■ **What you should do**
Pictures in the data should be dropped; transcribe exactly the lines from the one that has "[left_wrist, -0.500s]" through the one that has "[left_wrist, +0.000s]".

■ **Collected data**
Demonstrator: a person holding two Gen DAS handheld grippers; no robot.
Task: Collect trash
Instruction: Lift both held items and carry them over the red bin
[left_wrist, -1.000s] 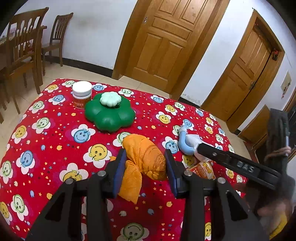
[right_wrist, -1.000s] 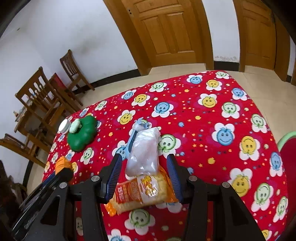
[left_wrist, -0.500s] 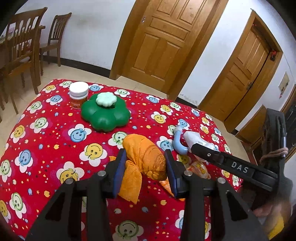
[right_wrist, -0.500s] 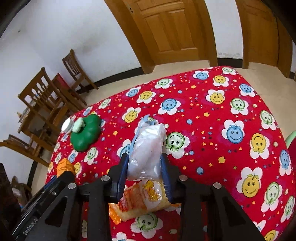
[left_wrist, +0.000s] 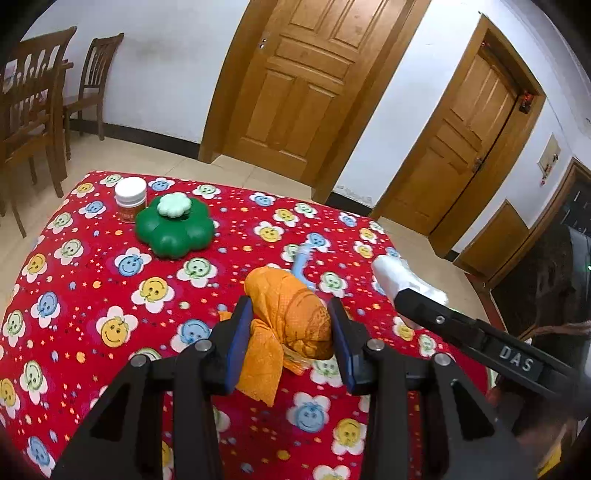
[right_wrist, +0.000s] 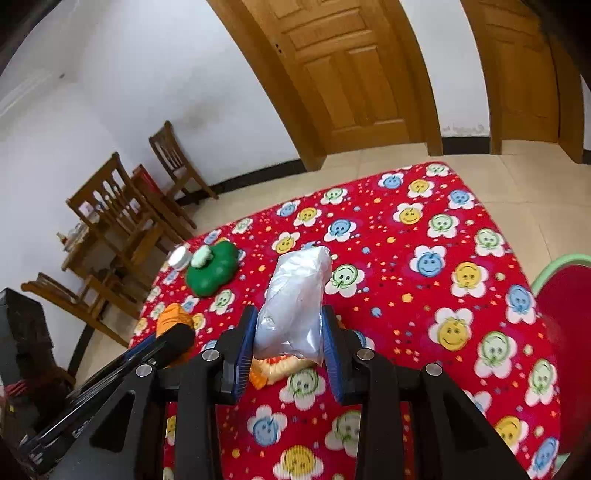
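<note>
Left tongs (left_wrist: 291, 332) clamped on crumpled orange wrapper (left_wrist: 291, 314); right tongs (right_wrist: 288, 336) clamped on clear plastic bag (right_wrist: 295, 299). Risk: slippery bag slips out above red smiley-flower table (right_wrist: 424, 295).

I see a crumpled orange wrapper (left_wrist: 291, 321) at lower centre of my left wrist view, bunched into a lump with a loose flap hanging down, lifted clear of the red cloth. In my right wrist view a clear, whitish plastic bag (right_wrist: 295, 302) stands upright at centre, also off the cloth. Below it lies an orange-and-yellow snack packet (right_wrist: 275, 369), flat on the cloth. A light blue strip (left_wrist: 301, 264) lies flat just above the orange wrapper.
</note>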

■ **Solution below**
[left_wrist, -0.500s] 
[right_wrist, -0.500s] 
[left_wrist, +0.000s] 

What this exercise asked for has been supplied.